GOAL OF THE EXERCISE
Among the records that follow, find the line with "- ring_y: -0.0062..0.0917" and the line with "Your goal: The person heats". Set down those lines and all lines between them exactly, without adding anything.

[Records from a data collection]
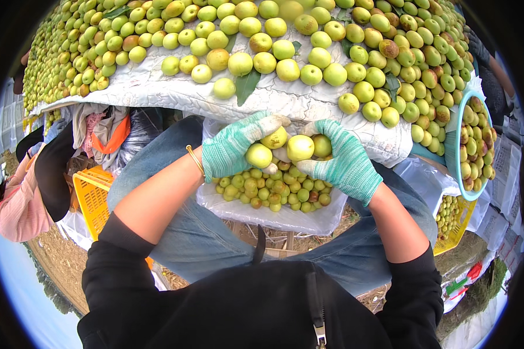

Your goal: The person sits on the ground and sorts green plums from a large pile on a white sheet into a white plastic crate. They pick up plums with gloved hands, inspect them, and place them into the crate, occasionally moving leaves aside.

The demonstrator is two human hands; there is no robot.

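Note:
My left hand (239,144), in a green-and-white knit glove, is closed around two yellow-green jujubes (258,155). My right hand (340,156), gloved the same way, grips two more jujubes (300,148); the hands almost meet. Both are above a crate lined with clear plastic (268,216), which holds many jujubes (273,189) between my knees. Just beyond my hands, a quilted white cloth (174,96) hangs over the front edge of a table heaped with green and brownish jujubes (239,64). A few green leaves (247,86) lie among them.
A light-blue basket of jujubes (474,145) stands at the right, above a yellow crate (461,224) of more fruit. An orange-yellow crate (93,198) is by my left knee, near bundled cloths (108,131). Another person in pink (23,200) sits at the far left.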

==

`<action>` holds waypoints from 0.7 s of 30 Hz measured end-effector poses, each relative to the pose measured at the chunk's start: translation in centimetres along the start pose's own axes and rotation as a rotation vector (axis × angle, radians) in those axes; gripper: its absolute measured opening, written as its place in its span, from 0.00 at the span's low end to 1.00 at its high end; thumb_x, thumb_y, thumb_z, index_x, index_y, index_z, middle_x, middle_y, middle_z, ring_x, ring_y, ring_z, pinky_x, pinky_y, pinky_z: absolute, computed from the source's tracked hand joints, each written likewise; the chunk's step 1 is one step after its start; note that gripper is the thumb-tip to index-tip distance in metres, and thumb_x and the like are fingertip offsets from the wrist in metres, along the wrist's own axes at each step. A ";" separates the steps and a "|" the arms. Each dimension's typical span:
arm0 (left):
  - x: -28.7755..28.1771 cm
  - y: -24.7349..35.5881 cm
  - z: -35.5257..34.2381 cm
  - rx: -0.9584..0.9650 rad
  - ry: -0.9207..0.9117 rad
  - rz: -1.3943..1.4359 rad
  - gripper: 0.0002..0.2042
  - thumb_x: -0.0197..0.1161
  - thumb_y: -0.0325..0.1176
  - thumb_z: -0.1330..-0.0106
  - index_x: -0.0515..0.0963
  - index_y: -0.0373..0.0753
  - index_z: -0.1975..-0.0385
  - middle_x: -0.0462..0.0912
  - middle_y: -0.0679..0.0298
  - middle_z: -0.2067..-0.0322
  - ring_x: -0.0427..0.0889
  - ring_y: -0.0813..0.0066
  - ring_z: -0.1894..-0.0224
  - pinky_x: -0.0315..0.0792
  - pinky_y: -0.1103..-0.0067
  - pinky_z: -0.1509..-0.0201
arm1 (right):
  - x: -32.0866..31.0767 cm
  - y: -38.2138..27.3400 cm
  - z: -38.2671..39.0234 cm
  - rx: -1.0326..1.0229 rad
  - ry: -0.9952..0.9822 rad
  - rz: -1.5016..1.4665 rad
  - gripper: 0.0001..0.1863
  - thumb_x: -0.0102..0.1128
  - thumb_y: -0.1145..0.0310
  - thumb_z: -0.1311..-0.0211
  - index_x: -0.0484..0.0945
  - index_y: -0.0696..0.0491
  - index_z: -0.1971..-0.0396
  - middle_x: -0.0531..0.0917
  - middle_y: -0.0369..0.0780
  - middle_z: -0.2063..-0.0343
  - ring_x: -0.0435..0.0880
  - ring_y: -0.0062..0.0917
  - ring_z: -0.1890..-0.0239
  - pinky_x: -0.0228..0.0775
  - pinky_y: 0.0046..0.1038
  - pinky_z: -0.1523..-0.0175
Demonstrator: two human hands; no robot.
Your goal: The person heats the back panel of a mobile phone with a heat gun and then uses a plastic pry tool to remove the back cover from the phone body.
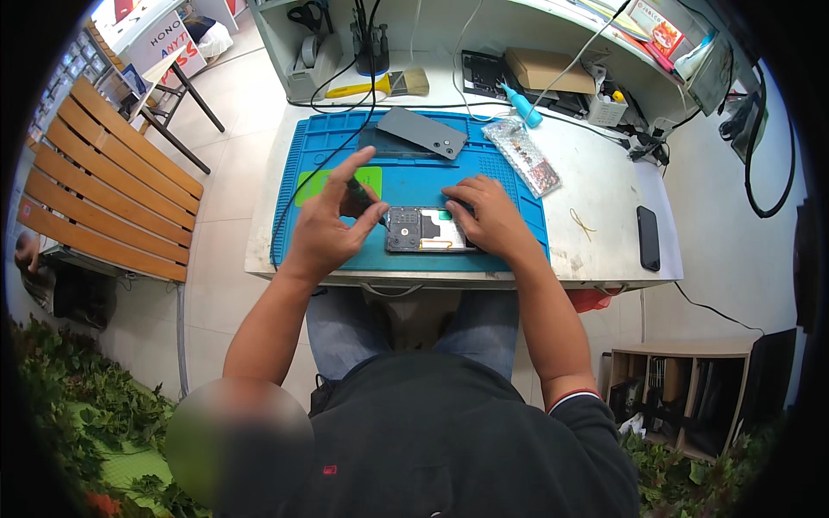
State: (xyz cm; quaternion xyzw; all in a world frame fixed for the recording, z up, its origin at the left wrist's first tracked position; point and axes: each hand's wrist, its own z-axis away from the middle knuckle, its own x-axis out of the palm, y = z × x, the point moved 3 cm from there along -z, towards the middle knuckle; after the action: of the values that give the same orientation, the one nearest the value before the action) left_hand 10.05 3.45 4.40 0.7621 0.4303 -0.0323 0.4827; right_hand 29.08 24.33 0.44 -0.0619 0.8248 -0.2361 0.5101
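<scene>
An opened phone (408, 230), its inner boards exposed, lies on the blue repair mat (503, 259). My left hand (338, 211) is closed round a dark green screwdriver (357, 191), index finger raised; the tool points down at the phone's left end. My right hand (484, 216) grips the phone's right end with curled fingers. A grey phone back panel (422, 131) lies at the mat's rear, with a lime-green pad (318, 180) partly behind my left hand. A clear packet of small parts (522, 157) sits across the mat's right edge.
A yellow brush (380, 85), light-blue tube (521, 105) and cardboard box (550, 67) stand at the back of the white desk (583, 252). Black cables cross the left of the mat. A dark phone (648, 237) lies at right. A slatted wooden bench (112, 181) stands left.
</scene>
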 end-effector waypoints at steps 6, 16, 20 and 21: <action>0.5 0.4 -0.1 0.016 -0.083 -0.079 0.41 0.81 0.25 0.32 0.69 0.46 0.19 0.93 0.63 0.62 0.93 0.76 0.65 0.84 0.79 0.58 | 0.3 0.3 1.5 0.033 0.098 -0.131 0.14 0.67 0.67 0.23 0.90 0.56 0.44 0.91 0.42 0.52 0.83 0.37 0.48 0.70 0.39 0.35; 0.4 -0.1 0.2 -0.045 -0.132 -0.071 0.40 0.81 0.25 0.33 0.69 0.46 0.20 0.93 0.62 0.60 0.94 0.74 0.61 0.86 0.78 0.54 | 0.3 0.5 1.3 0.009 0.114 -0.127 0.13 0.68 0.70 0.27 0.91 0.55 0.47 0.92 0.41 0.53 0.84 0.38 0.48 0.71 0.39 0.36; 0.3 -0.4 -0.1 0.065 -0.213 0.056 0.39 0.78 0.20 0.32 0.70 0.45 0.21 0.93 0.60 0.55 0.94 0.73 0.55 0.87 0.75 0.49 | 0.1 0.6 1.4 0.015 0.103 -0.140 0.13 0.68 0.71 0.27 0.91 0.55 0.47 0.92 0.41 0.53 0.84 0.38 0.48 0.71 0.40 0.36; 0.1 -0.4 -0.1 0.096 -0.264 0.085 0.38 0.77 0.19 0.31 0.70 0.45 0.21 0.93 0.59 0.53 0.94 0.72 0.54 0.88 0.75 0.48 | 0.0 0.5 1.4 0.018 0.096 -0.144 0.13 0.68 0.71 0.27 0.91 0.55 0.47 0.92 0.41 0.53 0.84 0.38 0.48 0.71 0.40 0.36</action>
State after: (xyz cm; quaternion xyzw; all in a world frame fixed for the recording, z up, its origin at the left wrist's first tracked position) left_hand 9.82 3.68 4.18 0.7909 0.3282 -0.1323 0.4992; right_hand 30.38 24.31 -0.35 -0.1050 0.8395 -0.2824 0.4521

RESPONSE AREA
  - ring_y: -0.0062..0.0917
  - ring_z: -0.1890..-0.0239
  - pinky_x: -0.0228..0.0775
  - pinky_y: 0.0046..0.1038
  - pinky_z: -0.1523..-0.0175
Demonstrator: two human hands; no robot.
Your goal: The person heats the back panel of a mobile phone with a heat gun and then uses a plastic pry tool to remove the back cover from the phone body.

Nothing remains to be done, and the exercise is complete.